Re: Incisional epigastric hernia

Postby PCUK Nurse Dianne » Thu Mar 21, 2013 3:31 pm

Hi Sue,

I just wanted to answer your questions. About the incisional hernia, that can be a common complication after any abdominal surgery to be honest. As the abdominal muscles are cut during the surgical process this then requires them to be sutured (stitched) as part of the closing part of the surgery. Unfortunately any operation will immediately weaken the abdominal muscles. Once the muscles have been sutured, it does mean that they are prone to any form of exercise also weakening them further. In most instances after abdominal surgery, it is suggested that the patient does not undertake any physical exercise or straining afterwards for about the first 8-12 weeks (depending upon the type and location of the surgery). Also it is recommended that you do not do any heavy taksis, ie hoovering the floor for the first few weeks, and also lifting heavy articles as this all contributes to weakening the abdominal wall.
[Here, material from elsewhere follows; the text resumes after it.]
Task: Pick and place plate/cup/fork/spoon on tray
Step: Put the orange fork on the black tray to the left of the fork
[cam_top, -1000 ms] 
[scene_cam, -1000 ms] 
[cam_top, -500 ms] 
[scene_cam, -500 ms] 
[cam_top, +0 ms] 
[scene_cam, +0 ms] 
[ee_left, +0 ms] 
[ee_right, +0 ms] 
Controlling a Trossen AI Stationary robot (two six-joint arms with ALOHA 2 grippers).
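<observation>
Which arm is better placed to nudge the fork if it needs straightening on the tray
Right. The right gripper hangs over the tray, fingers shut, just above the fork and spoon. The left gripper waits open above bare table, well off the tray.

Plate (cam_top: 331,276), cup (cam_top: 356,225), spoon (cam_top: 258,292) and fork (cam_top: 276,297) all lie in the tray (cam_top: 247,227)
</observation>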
As time goes by the sutured area stretches and weakens and as you describe some of the bowel loops can become caught in the wound area. This will often cause discomfort and pain for people, and if left too long and the muscles weaken further the bowel can become caught or twisted within the muscles causing an obstruction, this would result in the patient become nauseas, severe pain and also vomiting. This can be corrected by surgical revision of the abdominal wall scar, and in the interim a individually tailored 'bespoke' girdle can be made to help with the issues and relieve the discomfort whilst waiting for surgery.

As for your next question. This would depend upon who requested the CT. If your hospital consultant had requested the CT then the results would have been flagged up to him and/or his specialist nurse. As most GPs are not able to request CT's (I do believe some are, but only in individual centres) I would presume that they possibley did not request yours, so as you have been told, they probably do not send the results to the GP. If the CT request was part of your specialist consultation, it should have been mentioned in your clinic letter that a CT had been requested and results reviewed at your next appointment.

Hopefully that clarifies the questions.

Best wishes,

Dianne
Support Team

suef
Posts: 103
Joined: Fri Jun 25, 2010 1:58 pm

Re: Incisional epigastric hernia

Postby suef » Thu Mar 21, 2013 8:15 pm

Dear Dianne,

Thank you very much for this very useful reply!